• Task instructions:
Copy out precisely the lines from the start of the data through the line with "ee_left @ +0", and keep pictures out of it.

** Opening Source records block **

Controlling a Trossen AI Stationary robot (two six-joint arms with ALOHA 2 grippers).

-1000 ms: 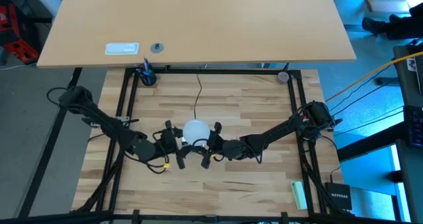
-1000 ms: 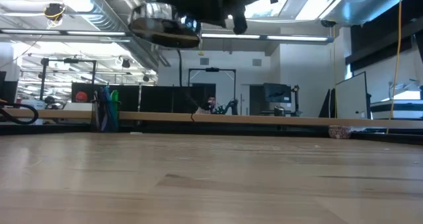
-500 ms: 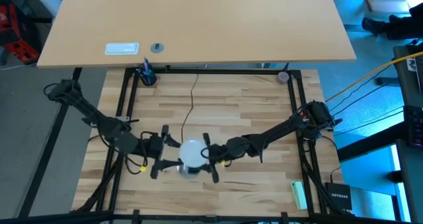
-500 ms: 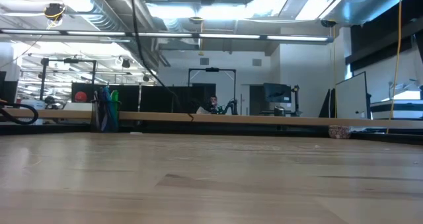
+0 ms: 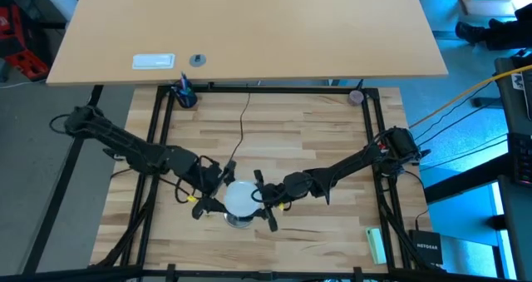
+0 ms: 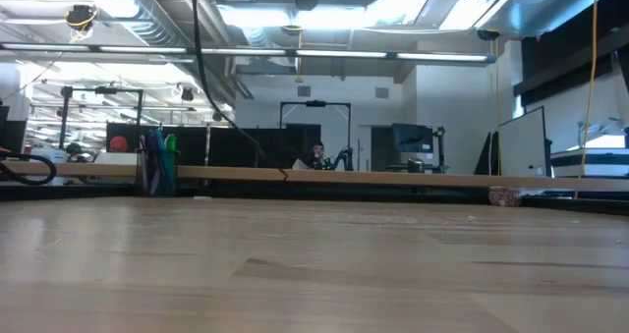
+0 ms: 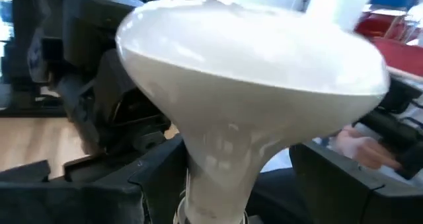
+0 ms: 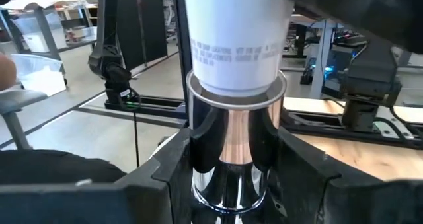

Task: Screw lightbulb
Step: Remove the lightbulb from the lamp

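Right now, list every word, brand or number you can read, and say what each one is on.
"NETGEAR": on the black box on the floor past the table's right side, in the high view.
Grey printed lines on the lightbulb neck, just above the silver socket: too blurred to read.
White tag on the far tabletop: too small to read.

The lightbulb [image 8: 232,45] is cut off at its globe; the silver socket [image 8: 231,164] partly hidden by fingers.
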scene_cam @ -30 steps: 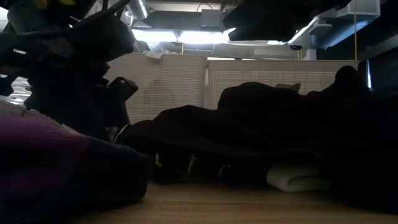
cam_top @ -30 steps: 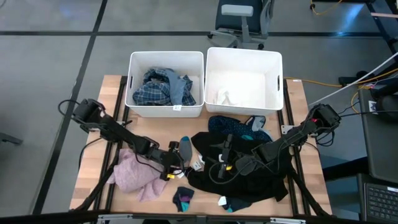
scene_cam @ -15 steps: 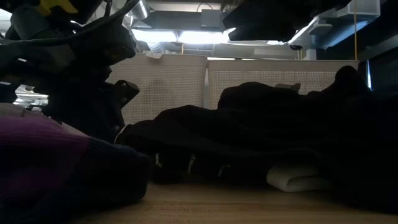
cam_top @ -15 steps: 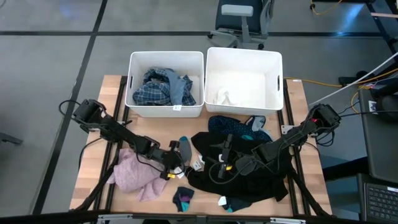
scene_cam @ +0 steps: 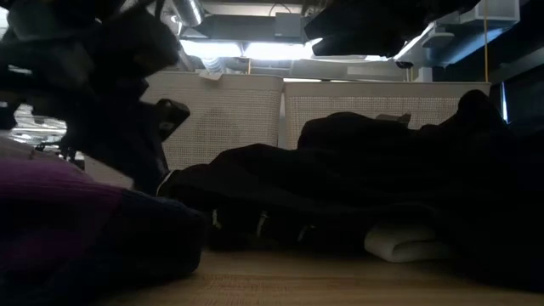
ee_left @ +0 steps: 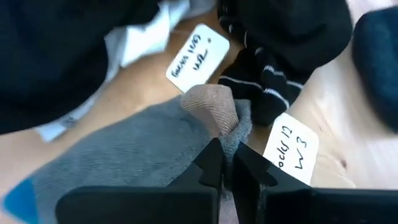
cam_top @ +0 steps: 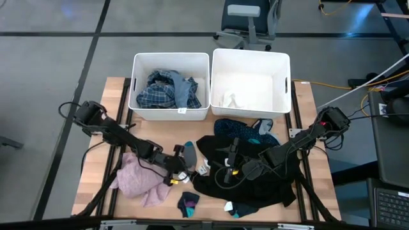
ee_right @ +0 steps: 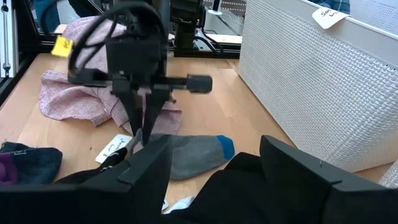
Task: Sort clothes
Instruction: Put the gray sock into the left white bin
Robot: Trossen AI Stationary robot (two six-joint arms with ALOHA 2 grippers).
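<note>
Left wrist view: my left fingers [ee_left: 229,167] pinch the grey sock [ee_left: 124,155] beside handwritten paper tags [ee_left: 198,56]; my right fingers [ee_right: 214,165] hang spread over black clothes [cam_top: 255,169]

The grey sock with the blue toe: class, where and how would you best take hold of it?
Grip the grey sock at its tan cuff, coming down from above. It lies flat on the table, but the cuff bunches up in a raised fold that fingers can pinch. The left gripper is shut on exactly that fold.

grey sock [ee_left: 124,155]: ribbed knit | table [cam_top: 96,153]: pale wood | bins [cam_top: 249,64]: white plastic
</note>
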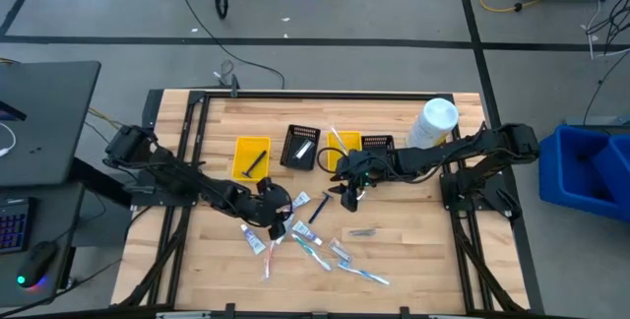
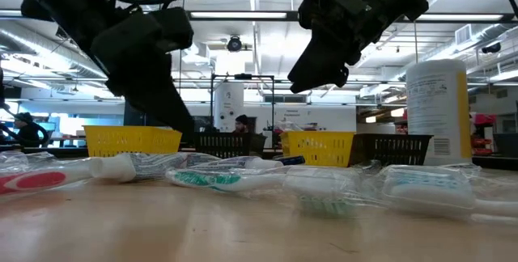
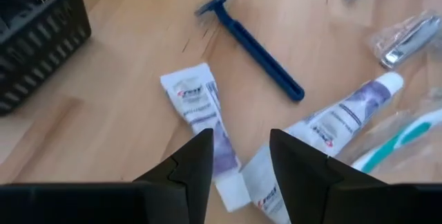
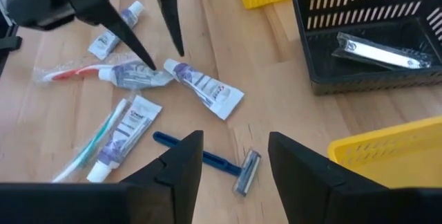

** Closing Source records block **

• Result below:
Controlling a Trossen AI Stationary robot (two six-joint arms with ALOHA 2 grippers).

-1000 ms: 
-1000 ms: 
-500 ms: 
-500 ms: 
+0 ms: 
+0 ms: 
+0 ms: 
+0 ms: 

Task: Screw lightbulb
Step: Remove the lightbulb from the lamp

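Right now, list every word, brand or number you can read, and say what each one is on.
"NETGEAR": on the black box on the floor past the table's right side, in the high view.
Grey printed lines on the lightbulb neck, just above the silver socket: too blurred to read.
White tag on the far tabletop: too small to read.

The lightbulb [image 8: 232,45] is cut off at its globe; the silver socket [image 8: 231,164] partly hidden by fingers.
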scene_cam @ -30 steps: 
cam_top @ -30 steps: 
scene_cam @ -15 steps: 
cam_top @ -15 steps: 
scene_cam @ +0 steps: 
ee_left @ +0 steps: 

The answer given above is the complete response.